И я смотрел, как мистер Даулинг смотрит на жену, произносящую: «Я ведь говорил тебе, что все это — тени минувшего. Так оно было, и не моя в том вина». Я видел, как хихикают зрители — все, кроме Артура Даулинга: его такая смена половой роли впечатлила всерьез.
Даулинговские «смены ролей» в труппе — они никогда не играли вместе в одной пьесе — страшно веселили Дэна, он обожал шутить на эту тему с мистером Фишем.
— Интересно, в постели они тоже меняются ролями? — говорил Дэн.
— Даже представить противно, — отвечал мистер Фиш.
Какие грезы роились в моем мозгу в тот вечер накануне Рождества! Какие воспоминания навевали мне лица обитателей моего родного города! Когда мистер Фиш увидел нищих, оборванных мальчика с девочкой и спросил Духа Нынешних Святок, не его ли это дети, Призрак ответил: «Они — порождение Человека». Как же гордилась своим супругом-мясником миссис Кенмор, как подпрыгивало от радости больное сердце их сына Донни, когда он увидел, что папа умеет еще кое-что кроме разделки свиной туши! «Имя мальчика — Невежество, — вещал мясник — Имя девочки — Нищета. Остерегайся обоих и всего, что им сродни, но пуще всего берегись мальчишки, ибо на лбу у него начертано «Гибель» и гибель он несет с собой, если эту надпись никто не сожрет». Мистер Кенмор хотел сказать «сотрет», но не иначе все мысли его в тот момент были заняты колбасой. Судя по доверчивым лицам грейвсендцев, они догадывались о ляпсусе мистера Кенмора не больше его самого. Из всех, кто находился в поле моего зрения, лишь Харриет Уилрайт — она успела посмотреть «Рождественскую песнь» чуть ли не столько же раз, сколько раз ее ставил Дэн Нидэм, — лишь моя бабушка недовольно поморщилась, услыхав, как лихо мясник разделал свою реплику. Прирожденный критик, бабушка на мгновение прикрыла глаза и вздохнула.
Я так увлекся наблюдением за зрителями, что не оборачивался к сцене, пока на ней не появился Оуэн Мини.
Мне не обязательно было видеть Оуэна, чтобы знать, что он предстал перед публикой.
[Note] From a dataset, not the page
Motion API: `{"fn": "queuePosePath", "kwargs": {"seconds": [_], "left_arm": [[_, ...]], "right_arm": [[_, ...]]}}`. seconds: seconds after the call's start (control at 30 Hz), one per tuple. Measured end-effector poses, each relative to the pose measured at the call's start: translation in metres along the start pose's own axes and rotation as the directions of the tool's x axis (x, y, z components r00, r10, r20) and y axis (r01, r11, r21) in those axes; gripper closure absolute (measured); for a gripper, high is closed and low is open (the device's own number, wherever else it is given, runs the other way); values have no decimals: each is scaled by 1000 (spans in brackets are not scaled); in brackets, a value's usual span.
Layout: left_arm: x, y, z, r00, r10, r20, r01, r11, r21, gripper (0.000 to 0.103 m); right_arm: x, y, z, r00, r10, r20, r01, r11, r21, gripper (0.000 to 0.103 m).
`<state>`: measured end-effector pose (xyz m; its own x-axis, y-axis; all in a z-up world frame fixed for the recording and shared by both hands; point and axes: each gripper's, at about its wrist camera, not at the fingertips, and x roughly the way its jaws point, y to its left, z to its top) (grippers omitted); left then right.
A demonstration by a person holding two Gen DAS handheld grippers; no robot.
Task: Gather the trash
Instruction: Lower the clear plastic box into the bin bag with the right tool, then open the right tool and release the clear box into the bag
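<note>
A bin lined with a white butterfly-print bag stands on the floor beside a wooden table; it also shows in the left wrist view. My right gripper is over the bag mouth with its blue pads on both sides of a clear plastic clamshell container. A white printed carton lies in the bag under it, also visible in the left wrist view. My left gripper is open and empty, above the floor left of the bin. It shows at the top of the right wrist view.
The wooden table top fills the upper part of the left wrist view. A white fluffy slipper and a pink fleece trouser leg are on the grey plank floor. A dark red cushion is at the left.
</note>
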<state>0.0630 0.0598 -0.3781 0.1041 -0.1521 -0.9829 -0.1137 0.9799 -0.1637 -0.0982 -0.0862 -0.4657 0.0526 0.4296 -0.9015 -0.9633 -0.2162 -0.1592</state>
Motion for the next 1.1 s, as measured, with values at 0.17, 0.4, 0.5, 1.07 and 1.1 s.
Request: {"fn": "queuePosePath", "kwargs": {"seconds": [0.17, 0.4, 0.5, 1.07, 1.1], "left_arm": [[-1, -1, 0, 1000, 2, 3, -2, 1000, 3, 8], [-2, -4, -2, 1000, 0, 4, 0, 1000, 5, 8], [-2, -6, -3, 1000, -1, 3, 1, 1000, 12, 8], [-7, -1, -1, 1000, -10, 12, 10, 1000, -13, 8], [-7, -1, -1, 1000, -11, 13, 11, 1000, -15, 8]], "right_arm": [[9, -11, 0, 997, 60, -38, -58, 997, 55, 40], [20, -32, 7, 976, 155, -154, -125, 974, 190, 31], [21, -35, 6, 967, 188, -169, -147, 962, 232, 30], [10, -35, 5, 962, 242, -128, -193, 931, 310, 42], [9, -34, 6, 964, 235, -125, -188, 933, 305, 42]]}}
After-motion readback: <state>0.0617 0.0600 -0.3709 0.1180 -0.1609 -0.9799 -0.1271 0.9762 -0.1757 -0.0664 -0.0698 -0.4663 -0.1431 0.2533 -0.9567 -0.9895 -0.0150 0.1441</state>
В зале повисла гробовая тишина. Лица моих земляков — веселые, изумленные, разные — вдруг сделались до жути похожи одно на другое: каждое выражало один общий ужас. Даже бабушка — всегда такая чуть отчужденная и надменная, — поежившись, поплотнее закуталась в свое меховое манто. По спинам зрителей как будто пробежал сквозняк; казалось, дрожь, охватившая мою бабушку, передалась всему залу. Донни Кенмор схватился за больное сердце; Морин Эрли закрыла глаза, чтобы снова не описаться. Ужас на лице мистера Даулинга превзошел даже его недавнее восхищение при виде очередного преодоления половых стереотипов — ведь у духа на сцене отсутствовал и пол и имя; ясно было только, что это — призрак.